**ABOUT THIS EXERCISE**
Among the lines of data below, reproduce only those from the one with "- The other" through the one with "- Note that", exactly as they stand, both ends included.

**DATASET RECORDS**
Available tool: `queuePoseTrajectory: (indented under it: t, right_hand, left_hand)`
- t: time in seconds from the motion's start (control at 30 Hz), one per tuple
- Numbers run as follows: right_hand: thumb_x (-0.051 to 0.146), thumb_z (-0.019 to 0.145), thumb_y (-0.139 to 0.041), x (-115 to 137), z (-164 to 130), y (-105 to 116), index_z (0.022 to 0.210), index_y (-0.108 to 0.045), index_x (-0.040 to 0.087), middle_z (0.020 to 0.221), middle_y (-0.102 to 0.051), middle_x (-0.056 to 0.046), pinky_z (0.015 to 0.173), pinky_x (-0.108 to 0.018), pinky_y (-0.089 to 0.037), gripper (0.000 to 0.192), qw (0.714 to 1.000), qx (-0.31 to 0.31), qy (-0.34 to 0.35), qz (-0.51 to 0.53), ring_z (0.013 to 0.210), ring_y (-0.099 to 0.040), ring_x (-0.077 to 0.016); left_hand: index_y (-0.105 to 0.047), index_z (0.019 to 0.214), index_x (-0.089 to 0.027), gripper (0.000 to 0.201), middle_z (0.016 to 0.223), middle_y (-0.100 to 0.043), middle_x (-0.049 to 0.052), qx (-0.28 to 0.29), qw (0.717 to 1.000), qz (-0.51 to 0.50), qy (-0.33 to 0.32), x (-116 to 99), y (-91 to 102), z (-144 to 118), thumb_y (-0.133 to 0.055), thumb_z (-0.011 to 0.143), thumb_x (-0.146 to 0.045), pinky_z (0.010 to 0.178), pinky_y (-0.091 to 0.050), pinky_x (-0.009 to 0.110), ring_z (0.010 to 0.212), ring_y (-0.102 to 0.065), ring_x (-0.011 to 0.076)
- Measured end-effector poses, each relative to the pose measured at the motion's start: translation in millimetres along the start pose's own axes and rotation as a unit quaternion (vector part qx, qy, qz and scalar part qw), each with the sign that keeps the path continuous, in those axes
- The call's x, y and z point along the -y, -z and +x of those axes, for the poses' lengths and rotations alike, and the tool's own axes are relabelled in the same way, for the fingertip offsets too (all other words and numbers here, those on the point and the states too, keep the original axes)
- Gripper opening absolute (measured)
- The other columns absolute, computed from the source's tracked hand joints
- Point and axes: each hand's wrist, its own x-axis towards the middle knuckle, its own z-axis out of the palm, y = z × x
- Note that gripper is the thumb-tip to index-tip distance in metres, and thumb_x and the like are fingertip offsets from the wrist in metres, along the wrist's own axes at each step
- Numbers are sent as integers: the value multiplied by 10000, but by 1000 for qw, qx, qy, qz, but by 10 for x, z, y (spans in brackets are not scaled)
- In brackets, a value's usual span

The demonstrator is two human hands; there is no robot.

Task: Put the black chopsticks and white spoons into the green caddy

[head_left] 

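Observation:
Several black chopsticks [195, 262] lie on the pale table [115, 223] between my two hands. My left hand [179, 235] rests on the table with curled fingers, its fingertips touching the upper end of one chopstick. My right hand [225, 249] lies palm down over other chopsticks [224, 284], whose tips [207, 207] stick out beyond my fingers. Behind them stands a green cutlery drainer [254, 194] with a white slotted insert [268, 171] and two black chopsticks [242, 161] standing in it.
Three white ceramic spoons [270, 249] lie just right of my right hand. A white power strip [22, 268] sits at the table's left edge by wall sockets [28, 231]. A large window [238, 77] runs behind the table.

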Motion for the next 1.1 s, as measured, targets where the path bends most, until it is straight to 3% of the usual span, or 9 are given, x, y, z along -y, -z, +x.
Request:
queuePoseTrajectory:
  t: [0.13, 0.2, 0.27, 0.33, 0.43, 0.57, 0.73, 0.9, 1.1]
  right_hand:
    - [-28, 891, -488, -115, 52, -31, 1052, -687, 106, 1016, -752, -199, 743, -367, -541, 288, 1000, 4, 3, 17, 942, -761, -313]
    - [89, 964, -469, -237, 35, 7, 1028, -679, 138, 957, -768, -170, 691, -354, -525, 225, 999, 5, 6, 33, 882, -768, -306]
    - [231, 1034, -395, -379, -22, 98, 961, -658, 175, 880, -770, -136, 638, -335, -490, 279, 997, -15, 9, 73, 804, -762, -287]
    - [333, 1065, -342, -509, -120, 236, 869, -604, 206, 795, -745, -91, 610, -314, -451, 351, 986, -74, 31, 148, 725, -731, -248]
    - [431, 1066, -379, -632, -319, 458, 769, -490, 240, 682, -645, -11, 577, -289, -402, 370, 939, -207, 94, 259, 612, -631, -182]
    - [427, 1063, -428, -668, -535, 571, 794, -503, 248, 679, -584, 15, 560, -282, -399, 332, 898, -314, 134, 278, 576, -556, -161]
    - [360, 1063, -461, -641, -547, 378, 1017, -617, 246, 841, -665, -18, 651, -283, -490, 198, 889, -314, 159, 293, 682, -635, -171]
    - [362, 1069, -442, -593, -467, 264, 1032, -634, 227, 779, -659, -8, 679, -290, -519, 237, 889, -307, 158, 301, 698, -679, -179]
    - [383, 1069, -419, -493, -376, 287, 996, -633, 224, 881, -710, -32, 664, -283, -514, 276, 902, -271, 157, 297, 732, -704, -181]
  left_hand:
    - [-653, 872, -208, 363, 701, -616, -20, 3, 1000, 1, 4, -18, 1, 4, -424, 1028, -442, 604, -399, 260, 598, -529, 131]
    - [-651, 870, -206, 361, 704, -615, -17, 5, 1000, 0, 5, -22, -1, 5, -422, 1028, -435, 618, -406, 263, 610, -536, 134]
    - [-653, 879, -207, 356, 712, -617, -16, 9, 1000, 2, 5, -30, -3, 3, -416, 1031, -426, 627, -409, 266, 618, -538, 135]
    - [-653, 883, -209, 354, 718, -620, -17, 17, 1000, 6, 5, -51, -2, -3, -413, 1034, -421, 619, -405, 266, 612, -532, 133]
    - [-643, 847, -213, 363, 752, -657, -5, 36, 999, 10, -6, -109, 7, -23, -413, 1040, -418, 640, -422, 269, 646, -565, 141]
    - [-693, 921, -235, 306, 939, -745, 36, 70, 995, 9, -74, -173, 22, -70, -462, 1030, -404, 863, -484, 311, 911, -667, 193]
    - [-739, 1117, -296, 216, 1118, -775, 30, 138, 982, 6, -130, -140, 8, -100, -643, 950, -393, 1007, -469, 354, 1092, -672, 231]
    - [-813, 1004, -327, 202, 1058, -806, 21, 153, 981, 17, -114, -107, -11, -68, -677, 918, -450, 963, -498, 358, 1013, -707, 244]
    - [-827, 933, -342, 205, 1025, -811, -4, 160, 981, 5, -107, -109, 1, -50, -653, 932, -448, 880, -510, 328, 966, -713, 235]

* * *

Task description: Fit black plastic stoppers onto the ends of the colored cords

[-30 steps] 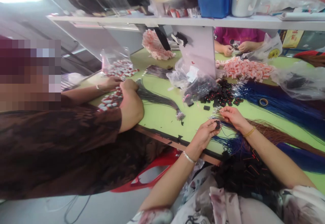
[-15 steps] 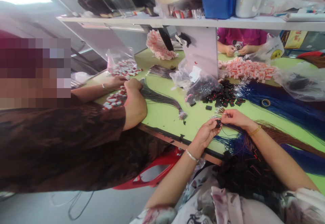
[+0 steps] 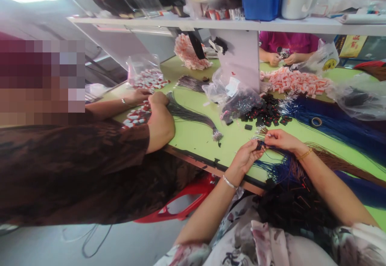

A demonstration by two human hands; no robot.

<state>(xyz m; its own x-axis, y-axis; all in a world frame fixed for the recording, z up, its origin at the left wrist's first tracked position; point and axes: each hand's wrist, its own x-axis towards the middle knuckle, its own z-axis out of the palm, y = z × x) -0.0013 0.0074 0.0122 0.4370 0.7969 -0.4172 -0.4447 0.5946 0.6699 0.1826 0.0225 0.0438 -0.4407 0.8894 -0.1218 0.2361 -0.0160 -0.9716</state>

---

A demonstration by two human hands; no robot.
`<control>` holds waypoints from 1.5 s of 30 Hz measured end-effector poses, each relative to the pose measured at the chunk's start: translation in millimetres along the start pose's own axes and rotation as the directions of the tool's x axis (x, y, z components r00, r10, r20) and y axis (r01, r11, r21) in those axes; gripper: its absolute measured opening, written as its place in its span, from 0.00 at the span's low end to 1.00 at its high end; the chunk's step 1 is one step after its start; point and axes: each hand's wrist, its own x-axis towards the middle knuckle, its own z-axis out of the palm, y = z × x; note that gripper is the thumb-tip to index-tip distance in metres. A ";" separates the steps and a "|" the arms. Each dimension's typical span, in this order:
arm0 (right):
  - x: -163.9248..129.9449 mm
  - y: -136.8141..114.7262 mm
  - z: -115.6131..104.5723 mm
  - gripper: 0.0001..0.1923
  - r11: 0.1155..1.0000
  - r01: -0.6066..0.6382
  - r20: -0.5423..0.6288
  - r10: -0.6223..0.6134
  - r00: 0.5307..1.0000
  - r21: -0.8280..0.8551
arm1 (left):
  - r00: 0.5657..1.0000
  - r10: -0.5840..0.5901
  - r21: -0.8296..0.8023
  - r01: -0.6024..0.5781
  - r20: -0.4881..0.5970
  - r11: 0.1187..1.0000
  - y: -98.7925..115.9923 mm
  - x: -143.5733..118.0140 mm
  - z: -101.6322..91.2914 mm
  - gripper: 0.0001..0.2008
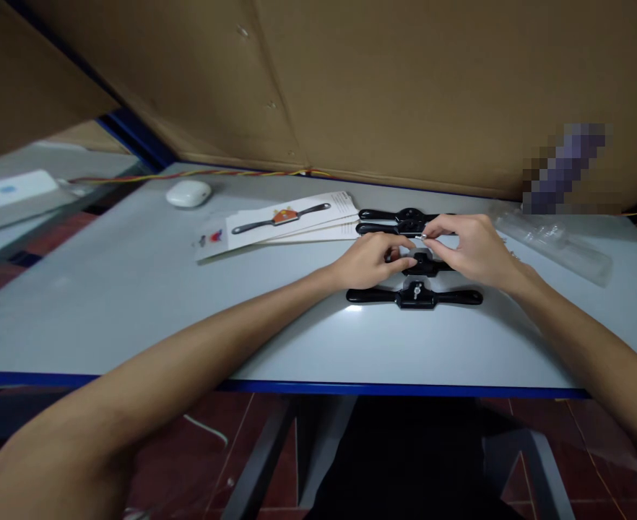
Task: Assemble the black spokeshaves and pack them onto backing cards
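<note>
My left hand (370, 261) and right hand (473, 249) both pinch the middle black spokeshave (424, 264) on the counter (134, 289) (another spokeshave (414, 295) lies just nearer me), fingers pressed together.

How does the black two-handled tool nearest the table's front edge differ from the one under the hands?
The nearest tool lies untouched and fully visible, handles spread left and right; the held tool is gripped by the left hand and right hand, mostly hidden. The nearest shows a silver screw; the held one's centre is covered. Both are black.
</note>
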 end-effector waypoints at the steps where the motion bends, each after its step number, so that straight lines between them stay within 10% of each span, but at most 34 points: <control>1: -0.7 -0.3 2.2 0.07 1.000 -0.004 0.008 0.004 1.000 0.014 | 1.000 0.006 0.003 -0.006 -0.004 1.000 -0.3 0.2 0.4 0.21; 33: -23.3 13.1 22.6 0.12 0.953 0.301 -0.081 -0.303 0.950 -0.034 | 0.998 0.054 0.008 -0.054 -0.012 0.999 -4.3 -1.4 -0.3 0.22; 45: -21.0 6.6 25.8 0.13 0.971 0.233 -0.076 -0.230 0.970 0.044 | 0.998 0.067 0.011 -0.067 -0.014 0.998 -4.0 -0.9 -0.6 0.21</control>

**RESULT**
- The other columns absolute, computed from the source's tracked hand joints
- Point and axes: each hand's wrist, its own x-axis towards the middle knuckle, its own z-axis out of the palm, y = z × x
- Note that gripper is the thumb-tip to index-tip distance in metres, and thumb_x and the like are fingertip offsets from the wrist in metres, along the wrist's own axes at each step

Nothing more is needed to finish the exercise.